Ama bazı alim kılıklı insanlar da vardır ki, bunların amacı ne spagetti ne de makarnadır. Sadece toplumda bir yer ve makam edinme kaygısı gütmektedirler. Şöhretin iyisi kötüsü olmaz kabilinden, tek dertleri meşhur olmaktır. Gündemde olalım da nasıl olursak olalım derdindedirler. Bu sinsi söylemlerini de güya geçmiş alimlerin de böyle eleştirilere maruz kaldıkları perdesi altında seslendirirler.  Ama absoluut niet. (1) Örneğin büyük İslam alimi ve müfessir İmam Taberi kendi zamanında yanlış gördüğü düşünceleri tenkit etmekten dolayı çok şiddetli tenkitlere, baskılara maruz kalmıştır. Öyle ki, vefat ettiğinde geceleyin defnedilmek zorunda kalınmış, cenazesi de kendi evine defnedilmiştir. Bu alimin bu tenkitlere maruz kalması, hiç şüphesiz hakkı anlatma ve yanlışı düzeltme kaygısından ileri gelmektedir. Bu alim görünümlü insanların eğer böyle bir kaygısı varsa bunu söyleyecekleri yer televizyon ekranları değildir. Çünkü bu tür meseleler ilmi meselelerdir. Ve konuşulacağı yerlerde ilim meclisleridir. İkinci bir husus, ilmi tartışılmaların yapılacağı zamanda da değiliz. Bu tür meseleler İslam ülkelerinde sulh ve barışın hakim olduğu ve yapılacak bir şeyin olmadığı zamanlarda tartışılması gereken meselelerdir. Müslümanların bu kadar sorunları varken hedef saptırıcı, toplumu kutuplaştıran bu tür söylemlerin iyi niyetli söylemler olmadığını düşünüyorum.

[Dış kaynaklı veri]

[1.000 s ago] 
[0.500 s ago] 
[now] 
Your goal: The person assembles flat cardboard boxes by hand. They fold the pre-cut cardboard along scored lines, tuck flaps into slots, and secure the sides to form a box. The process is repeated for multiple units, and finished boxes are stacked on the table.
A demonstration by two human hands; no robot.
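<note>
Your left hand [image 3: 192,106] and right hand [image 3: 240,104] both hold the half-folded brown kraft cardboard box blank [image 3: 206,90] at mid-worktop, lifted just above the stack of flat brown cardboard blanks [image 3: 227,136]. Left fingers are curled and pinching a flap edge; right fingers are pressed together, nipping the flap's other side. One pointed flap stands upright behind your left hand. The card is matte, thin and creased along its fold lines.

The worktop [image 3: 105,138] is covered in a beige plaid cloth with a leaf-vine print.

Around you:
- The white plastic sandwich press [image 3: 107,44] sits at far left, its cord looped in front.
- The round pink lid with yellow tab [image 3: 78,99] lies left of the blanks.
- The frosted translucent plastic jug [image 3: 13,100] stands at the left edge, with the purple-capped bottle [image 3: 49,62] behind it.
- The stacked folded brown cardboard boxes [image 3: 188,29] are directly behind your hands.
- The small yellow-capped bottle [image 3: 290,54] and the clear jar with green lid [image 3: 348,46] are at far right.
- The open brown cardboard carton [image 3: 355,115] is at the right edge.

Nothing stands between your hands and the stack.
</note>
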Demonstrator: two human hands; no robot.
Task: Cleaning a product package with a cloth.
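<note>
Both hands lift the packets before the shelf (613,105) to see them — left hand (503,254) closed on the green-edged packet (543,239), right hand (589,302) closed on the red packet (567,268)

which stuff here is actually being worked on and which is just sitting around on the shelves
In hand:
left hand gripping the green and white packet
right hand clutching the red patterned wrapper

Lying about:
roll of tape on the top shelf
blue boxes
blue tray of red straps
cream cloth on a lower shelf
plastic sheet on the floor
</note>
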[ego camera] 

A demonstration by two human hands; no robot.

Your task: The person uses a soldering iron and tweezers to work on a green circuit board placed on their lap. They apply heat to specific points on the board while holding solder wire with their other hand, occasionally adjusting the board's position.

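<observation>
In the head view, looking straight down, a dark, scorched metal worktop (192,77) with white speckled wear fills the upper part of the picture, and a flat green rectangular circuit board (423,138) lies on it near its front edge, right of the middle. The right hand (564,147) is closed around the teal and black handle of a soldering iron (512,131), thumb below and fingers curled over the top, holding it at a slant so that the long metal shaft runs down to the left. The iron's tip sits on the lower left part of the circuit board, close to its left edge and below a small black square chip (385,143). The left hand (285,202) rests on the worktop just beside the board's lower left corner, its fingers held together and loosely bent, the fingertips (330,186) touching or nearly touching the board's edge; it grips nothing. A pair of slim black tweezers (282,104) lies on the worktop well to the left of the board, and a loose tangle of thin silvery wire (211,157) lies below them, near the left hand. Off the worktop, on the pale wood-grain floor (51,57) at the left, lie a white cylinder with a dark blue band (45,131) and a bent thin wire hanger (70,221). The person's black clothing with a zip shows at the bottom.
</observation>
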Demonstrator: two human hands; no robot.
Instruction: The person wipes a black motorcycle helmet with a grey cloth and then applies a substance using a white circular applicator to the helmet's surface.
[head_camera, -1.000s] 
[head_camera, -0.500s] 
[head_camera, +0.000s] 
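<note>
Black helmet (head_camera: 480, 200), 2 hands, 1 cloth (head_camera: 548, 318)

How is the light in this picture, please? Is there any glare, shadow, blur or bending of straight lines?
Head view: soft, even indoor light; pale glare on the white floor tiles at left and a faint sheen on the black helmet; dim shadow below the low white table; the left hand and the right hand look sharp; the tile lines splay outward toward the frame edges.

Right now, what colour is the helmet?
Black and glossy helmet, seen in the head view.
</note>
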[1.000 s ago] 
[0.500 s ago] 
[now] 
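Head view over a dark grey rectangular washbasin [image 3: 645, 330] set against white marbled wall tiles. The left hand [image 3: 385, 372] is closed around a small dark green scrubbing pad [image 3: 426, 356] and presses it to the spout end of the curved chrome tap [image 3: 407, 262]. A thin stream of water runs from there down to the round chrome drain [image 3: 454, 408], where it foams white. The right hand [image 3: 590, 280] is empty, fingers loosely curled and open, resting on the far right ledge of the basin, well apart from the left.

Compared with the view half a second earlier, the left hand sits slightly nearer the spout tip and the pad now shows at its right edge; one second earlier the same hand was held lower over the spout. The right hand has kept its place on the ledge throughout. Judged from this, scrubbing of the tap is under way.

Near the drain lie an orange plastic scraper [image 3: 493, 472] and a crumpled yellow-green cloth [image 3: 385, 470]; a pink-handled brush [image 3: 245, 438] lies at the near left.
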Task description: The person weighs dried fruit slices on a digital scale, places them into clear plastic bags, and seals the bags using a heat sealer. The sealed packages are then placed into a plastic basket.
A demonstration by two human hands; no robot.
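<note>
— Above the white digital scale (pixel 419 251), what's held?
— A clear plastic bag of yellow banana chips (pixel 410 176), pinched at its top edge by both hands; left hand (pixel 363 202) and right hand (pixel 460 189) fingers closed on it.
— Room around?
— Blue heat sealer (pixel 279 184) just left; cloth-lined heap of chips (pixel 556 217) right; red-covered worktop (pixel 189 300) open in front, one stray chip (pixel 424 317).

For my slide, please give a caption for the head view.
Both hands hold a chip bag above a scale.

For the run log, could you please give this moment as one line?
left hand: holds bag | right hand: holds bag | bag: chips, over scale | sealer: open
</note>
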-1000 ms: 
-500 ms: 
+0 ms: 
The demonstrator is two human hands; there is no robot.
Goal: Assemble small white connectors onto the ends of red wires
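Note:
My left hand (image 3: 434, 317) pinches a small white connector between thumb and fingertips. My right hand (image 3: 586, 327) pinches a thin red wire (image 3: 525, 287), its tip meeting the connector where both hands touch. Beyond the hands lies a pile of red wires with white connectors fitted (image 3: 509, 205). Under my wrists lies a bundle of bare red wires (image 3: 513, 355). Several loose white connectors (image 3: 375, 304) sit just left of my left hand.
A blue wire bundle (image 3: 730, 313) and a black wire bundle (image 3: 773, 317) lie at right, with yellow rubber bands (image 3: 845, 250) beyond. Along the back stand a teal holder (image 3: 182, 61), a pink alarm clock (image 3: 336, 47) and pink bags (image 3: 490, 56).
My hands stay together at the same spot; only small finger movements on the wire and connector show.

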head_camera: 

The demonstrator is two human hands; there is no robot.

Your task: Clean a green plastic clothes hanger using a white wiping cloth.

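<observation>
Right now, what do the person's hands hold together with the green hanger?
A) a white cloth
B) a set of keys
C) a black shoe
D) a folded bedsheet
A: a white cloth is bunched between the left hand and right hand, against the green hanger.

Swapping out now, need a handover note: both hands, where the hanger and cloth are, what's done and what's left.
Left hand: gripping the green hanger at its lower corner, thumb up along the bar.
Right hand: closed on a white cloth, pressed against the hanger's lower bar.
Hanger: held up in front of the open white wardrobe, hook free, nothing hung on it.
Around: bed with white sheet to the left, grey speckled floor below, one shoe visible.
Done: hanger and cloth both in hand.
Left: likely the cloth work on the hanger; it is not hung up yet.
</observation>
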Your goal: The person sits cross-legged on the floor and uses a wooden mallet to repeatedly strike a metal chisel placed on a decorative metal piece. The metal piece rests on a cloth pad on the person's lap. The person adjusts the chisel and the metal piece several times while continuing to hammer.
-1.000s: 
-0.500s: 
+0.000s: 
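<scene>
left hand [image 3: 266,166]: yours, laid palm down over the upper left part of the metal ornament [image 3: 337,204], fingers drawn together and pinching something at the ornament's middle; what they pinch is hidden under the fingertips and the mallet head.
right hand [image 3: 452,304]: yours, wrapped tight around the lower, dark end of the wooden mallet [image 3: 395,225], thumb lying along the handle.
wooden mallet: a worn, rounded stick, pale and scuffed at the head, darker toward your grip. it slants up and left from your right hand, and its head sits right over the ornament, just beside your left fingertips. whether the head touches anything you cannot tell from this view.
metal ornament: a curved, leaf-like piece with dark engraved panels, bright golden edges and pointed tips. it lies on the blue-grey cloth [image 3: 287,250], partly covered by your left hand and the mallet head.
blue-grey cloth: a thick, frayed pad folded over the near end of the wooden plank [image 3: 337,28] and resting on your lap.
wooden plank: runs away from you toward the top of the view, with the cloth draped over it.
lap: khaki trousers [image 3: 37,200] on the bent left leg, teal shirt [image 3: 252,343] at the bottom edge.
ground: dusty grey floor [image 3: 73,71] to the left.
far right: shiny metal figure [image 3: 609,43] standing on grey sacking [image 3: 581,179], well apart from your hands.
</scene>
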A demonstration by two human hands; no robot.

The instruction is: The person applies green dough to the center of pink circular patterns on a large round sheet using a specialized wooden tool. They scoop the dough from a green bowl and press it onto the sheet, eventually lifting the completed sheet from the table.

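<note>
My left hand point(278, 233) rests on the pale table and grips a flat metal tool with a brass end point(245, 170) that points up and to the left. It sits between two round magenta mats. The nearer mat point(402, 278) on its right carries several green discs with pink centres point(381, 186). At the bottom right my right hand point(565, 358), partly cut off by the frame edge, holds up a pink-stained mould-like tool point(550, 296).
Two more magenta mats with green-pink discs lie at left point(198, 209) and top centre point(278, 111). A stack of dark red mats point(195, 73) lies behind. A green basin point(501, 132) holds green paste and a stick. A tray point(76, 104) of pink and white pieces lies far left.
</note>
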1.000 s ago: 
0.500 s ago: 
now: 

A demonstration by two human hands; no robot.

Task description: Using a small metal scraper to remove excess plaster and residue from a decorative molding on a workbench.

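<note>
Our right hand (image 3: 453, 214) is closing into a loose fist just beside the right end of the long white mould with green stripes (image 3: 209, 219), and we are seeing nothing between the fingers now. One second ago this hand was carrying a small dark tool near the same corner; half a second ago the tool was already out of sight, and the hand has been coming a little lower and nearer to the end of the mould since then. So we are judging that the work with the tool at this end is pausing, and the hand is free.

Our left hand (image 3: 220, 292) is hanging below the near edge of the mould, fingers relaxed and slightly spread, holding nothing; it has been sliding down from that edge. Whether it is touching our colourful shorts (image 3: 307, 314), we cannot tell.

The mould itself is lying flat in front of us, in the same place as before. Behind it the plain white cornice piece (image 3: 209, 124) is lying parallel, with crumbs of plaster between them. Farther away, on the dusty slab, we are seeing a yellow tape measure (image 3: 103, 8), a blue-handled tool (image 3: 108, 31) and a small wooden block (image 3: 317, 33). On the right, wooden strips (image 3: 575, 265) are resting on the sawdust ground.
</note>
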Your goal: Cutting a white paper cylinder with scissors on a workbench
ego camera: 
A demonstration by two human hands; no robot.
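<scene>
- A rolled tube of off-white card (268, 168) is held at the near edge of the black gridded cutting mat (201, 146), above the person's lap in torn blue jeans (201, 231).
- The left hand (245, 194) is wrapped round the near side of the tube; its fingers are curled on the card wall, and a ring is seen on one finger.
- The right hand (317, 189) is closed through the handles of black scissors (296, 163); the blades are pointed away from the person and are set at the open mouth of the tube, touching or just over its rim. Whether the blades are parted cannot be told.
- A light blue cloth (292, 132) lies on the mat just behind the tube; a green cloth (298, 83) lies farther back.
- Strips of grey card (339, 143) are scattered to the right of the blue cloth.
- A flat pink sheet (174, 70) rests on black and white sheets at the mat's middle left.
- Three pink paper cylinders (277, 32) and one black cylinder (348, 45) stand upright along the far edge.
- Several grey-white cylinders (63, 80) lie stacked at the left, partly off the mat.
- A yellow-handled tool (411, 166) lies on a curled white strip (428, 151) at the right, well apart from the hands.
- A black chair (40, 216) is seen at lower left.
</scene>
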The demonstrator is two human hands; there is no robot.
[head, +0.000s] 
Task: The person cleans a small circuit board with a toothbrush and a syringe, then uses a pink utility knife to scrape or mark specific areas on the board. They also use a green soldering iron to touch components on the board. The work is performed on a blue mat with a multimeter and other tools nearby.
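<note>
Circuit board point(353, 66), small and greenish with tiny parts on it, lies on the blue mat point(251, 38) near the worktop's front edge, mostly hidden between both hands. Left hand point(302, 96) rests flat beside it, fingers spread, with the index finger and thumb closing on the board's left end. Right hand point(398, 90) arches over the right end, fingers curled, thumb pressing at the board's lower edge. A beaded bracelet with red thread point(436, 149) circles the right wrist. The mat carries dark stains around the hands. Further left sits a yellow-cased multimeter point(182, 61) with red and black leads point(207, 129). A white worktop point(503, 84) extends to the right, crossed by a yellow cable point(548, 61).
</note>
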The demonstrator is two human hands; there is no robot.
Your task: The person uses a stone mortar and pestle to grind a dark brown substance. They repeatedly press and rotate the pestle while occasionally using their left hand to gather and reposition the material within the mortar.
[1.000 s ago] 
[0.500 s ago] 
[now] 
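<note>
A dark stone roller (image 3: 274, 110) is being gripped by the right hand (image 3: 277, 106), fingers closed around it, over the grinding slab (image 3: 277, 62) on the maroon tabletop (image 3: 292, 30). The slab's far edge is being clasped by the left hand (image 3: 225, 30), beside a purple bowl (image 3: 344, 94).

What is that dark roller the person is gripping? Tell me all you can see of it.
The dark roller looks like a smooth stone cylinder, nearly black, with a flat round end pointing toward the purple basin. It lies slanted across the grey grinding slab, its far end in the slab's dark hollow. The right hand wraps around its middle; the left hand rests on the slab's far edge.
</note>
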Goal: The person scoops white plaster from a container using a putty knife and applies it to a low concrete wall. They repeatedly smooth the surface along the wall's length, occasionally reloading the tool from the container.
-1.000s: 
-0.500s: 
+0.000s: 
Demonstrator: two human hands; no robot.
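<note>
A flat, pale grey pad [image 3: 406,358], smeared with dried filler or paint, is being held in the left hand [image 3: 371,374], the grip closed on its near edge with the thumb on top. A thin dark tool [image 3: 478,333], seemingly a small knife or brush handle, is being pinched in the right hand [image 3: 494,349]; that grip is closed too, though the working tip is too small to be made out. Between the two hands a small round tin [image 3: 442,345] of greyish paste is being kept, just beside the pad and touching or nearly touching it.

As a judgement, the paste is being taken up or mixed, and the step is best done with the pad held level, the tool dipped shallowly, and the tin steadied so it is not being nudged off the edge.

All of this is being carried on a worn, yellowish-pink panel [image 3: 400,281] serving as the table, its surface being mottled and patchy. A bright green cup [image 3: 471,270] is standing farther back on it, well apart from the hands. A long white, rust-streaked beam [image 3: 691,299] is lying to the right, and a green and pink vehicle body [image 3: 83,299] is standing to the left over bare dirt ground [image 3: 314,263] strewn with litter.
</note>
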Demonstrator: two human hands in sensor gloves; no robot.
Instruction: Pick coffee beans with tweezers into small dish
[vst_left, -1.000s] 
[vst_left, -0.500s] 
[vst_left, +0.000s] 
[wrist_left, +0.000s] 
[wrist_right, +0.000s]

Rabbim aramızdaki ayrılıkları gidersin. İslam ülkelerinde özlediğimiz o huzur ve barış dolu günleri görmeyi bizlere nasip etsin. Bu tür hastalıklı kardeşlerimize de rabbim şifa versin, onları ıslah ve hidayet etsin. Bir dahaki yazımızda buluşuncaya dek, Allaha emanet olun, dualarınız bekliyorum.

1-Hollandaca dilinde “kesinlikle öyle değil” demek.